[Assignment]:
The listing below must be reproduced in full, exactly as written.

[Available data]:
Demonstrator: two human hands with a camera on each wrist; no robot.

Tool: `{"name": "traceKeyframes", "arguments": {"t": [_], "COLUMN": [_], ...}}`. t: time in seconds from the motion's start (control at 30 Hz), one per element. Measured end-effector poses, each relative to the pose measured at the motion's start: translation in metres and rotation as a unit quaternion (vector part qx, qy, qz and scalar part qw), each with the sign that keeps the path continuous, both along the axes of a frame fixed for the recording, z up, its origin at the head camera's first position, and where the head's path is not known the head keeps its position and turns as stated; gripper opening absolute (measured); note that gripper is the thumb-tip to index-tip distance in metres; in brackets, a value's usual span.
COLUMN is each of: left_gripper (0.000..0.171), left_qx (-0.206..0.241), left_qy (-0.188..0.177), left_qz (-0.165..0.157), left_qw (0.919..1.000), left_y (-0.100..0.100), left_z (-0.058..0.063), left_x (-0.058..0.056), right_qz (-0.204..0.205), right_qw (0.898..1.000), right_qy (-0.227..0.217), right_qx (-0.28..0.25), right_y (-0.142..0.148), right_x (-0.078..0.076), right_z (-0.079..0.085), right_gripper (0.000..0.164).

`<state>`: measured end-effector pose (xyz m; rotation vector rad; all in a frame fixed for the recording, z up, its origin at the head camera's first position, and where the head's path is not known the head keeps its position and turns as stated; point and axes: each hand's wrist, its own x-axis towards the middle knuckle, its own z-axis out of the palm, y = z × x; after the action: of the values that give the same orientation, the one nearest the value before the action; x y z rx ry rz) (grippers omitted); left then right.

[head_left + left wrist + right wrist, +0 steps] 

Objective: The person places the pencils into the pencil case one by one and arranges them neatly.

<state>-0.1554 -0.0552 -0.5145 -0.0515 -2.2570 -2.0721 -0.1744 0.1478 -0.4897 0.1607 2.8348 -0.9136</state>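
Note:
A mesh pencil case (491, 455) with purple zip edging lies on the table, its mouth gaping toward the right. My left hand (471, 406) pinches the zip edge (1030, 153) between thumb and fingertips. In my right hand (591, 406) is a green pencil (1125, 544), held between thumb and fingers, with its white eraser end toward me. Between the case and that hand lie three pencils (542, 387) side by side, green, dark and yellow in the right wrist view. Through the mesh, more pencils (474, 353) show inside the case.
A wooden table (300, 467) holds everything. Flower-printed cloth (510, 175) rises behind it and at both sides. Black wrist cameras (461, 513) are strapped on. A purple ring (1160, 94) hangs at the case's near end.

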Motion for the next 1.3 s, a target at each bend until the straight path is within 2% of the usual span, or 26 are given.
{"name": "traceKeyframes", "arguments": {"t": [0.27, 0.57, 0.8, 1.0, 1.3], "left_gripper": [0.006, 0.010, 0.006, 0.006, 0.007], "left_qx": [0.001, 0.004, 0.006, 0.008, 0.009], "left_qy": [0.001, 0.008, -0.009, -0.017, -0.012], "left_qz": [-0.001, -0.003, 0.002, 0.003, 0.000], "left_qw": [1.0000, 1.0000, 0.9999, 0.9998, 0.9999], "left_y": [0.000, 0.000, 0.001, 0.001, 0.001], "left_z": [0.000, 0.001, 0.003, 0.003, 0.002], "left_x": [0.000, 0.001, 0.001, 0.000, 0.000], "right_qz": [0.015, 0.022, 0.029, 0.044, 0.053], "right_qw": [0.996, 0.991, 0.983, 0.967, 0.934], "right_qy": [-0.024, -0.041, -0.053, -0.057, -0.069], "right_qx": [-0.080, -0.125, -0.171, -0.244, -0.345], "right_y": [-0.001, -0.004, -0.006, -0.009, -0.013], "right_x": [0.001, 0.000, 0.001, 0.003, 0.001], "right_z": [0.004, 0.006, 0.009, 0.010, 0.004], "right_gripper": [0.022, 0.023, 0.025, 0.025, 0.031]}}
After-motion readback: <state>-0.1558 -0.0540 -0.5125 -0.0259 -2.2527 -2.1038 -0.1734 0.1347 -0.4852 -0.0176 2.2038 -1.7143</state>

[Response area]:
Demonstrator: two human hands with a camera on each wrist; no robot.

Tool: `{"name": "traceKeyframes", "arguments": {"t": [_], "COLUMN": [_], ...}}`. t: time in seconds from the motion's start (control at 30 Hz), one per element. Measured end-effector poses, each relative to the pose measured at the motion's start: translation in metres and rotation as a unit quaternion (vector part qx, qy, qz and scalar part qw), each with the sign that keeps the path continuous, both along the axes of a frame fixed for the recording, z up, its origin at the head camera's first position, and where the head's path is not known the head keeps its position and turns as stated; gripper opening absolute (measured); note that gripper is the thumb-tip to index-tip distance in metres; in brackets, a value's usual span.
COLUMN is each of: left_gripper (0.000..0.171), left_qx (-0.206..0.241), left_qy (-0.188..0.177), left_qz (-0.165..0.157), left_qw (0.919..1.000), left_y (-0.100..0.100), left_z (-0.058..0.063), left_x (-0.058..0.056), right_qz (-0.204..0.205), right_qw (0.898..1.000), right_qy (-0.227..0.217), right_qx (-0.28..0.25), right_y (-0.142..0.148), right_x (-0.078..0.076), right_z (-0.079..0.085), right_gripper (0.000..0.164).

`<state>`: measured end-effector pose (xyz m; rotation vector rad; all in a frame fixed for the recording, z up, its origin at the head camera's first position, and where the head's path is not known the head keeps its position and turns as stated; point and axes: each hand's wrist, its own x-axis towards the middle knuckle, its own z-axis out of the palm, y = z × x; after the action: of the values that give the same orientation, the one nearest the value before the action; x y z rx ry rz) (grippers omitted); left then right.

[head_left + left wrist + right wrist, +0 steps] 

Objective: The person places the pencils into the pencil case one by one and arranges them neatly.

<state>-0.1554 -0.0552 -0.5145 -0.0515 -2.2570 -2.0721 -0.1744 0.1478 -0.4897 0.1607 2.8348 -0.9136</state>
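Note:
A mesh pencil case (491, 455) with purple zip edging lies on the table, its mouth gaping toward the right. My left hand (471, 406) pinches the zip edge (1030, 153) between thumb and fingertips. In my right hand (591, 406) is a green pencil (1125, 544), held between thumb and fingers, with its white eraser end toward me. Between the case and that hand lie three pencils (542, 387) side by side, green, dark and yellow in the right wrist view. Through the mesh, more pencils (474, 353) show inside the case.
A wooden table (300, 467) holds everything. Flower-printed cloth (510, 175) rises behind it and at both sides. Black wrist cameras (461, 513) are strapped on. A purple ring (1160, 94) hangs at the case's near end.
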
Motion for the next 1.3 s, a target at each bend until the straight path is within 2% of the usual span, or 26 are given.
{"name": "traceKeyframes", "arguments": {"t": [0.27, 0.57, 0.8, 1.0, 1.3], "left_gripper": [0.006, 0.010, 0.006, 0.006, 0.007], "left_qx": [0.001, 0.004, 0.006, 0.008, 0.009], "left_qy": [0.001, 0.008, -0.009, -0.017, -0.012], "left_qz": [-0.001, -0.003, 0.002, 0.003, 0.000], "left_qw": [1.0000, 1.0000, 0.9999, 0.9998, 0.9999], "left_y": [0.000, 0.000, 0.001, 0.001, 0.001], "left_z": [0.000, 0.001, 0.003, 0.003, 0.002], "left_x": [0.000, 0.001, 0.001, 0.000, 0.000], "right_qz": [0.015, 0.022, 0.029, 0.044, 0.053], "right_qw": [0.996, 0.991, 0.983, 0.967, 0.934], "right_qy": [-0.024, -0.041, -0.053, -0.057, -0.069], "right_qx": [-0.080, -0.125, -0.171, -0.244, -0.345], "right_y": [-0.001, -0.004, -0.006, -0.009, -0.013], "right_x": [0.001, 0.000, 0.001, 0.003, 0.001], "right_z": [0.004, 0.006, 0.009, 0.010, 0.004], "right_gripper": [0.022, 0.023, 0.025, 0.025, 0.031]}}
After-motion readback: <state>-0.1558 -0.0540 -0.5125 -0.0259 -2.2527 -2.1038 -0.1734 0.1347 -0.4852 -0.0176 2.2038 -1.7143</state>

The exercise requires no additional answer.